**** Material provided ****

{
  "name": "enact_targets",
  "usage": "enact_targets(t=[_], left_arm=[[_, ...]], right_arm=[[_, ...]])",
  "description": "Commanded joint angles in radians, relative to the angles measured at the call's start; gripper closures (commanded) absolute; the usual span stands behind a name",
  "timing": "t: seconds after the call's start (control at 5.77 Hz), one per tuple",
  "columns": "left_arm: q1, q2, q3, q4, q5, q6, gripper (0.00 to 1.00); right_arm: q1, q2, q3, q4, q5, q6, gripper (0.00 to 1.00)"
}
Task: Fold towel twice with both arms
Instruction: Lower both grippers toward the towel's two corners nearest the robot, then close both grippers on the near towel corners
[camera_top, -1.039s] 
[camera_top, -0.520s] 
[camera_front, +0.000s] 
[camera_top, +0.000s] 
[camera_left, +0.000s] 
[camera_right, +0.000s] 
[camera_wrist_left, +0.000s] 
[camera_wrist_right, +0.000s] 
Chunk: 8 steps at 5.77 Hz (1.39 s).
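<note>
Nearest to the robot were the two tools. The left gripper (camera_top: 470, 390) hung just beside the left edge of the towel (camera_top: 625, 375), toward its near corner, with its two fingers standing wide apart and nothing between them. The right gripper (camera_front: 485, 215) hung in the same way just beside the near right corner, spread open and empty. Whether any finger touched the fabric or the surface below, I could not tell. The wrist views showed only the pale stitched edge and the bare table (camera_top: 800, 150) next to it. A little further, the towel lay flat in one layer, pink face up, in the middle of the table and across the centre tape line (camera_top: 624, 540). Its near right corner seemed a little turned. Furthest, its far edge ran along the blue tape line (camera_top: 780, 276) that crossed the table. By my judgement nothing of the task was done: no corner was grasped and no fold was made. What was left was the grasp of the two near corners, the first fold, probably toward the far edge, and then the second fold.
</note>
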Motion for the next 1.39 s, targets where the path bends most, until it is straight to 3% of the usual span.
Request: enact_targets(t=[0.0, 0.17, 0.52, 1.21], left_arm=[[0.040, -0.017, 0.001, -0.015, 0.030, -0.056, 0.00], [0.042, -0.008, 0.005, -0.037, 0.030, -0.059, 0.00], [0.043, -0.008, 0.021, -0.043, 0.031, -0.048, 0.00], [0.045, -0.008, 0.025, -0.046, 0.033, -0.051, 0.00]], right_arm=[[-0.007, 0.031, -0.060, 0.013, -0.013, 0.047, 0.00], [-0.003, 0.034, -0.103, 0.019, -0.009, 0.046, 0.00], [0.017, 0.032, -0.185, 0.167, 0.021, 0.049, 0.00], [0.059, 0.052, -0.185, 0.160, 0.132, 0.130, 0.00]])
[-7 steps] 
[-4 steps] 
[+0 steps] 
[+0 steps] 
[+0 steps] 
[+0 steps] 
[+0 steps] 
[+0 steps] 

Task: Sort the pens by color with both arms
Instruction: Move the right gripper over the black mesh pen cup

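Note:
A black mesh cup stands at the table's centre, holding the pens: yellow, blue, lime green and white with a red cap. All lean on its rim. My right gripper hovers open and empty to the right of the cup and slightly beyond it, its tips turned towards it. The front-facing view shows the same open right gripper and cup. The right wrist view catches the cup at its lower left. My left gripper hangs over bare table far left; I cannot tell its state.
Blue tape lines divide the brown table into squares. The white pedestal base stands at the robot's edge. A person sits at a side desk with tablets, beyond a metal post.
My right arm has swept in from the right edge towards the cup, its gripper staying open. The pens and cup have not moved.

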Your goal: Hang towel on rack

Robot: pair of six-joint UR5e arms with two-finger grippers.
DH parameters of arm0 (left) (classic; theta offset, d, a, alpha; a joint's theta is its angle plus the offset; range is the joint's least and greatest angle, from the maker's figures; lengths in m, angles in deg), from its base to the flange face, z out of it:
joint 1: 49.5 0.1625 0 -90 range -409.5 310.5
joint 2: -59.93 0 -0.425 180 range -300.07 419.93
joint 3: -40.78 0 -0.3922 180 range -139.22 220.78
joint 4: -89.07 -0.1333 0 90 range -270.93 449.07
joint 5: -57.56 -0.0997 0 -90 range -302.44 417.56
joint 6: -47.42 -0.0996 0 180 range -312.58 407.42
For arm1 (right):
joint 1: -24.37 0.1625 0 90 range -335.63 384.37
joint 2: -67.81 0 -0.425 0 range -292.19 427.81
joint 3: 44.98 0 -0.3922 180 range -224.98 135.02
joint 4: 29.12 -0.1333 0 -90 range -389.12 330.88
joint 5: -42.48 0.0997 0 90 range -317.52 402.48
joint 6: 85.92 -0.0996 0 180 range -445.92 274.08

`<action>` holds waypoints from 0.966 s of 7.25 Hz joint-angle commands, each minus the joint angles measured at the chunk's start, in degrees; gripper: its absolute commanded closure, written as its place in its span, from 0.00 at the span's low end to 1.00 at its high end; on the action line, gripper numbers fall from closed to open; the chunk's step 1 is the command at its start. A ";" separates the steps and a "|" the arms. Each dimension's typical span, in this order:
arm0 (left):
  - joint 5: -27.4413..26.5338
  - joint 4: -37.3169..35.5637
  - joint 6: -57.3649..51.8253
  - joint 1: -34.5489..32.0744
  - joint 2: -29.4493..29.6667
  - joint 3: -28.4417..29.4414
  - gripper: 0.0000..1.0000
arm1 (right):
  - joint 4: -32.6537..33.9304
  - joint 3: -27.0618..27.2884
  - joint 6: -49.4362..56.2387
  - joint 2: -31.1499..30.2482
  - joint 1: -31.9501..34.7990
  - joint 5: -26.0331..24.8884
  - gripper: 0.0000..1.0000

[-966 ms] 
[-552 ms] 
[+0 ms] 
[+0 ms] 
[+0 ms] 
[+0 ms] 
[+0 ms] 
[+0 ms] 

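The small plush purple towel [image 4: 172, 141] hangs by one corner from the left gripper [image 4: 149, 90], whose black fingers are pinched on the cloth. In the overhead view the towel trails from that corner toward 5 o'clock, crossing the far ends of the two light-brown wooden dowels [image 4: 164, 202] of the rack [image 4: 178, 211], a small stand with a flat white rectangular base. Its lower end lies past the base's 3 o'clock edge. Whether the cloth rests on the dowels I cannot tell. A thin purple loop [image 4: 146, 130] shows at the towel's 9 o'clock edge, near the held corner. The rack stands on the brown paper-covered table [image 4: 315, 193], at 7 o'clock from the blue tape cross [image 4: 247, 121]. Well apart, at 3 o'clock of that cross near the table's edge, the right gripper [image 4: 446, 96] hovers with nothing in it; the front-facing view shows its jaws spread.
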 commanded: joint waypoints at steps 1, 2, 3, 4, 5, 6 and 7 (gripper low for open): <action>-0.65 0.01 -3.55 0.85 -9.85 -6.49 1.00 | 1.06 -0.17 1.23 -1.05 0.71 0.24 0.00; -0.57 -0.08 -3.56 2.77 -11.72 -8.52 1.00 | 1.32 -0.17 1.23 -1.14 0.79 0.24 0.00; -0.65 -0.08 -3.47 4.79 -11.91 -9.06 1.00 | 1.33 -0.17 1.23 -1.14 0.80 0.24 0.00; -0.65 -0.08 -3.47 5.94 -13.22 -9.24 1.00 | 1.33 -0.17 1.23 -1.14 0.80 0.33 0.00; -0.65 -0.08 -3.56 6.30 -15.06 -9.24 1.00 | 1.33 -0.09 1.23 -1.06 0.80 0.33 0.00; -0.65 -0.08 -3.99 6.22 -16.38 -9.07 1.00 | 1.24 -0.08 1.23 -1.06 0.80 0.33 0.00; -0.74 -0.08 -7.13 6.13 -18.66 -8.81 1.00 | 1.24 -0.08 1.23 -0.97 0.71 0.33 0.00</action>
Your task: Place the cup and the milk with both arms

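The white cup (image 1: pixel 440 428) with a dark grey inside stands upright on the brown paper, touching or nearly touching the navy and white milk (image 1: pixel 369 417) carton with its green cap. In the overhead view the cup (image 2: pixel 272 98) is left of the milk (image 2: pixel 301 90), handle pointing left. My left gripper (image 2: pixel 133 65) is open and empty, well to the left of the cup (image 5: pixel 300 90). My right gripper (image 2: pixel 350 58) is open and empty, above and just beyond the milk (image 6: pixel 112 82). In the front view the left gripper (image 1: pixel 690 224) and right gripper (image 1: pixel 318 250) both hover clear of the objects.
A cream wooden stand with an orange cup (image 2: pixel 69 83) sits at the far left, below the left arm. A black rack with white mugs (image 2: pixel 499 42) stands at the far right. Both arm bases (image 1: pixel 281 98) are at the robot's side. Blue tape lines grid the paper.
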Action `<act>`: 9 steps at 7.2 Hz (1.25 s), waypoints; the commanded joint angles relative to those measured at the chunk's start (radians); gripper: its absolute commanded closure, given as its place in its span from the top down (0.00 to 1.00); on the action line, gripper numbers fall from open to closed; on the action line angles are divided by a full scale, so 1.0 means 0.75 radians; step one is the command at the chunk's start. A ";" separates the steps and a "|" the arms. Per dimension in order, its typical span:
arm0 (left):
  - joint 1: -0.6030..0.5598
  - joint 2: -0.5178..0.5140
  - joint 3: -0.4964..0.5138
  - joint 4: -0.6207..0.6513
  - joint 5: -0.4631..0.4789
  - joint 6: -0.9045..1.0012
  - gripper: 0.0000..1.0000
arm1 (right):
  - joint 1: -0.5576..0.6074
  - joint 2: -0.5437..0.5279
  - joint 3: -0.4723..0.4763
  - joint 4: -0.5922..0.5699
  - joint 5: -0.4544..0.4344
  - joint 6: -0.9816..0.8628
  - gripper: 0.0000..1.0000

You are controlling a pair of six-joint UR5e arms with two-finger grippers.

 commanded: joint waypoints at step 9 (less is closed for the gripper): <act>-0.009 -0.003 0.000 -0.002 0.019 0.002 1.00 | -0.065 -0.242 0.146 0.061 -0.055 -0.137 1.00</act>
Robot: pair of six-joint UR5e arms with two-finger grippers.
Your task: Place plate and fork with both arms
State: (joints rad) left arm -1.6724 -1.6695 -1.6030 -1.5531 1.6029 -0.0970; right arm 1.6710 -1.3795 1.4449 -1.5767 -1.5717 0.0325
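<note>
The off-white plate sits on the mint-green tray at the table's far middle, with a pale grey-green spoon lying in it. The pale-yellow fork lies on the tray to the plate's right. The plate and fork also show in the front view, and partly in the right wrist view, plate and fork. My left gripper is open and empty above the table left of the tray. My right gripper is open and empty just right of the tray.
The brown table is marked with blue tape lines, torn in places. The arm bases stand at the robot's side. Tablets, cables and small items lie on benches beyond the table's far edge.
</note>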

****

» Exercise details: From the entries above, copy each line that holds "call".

» Answer to this problem:
  "description": "Commanded joint angles in radians, relative to the angles measured at the call's start; gripper closures (commanded) absolute; the usual span stands behind a name",
  "timing": "t: seconds after the call's start (control at 5.77 Hz), one per tuple",

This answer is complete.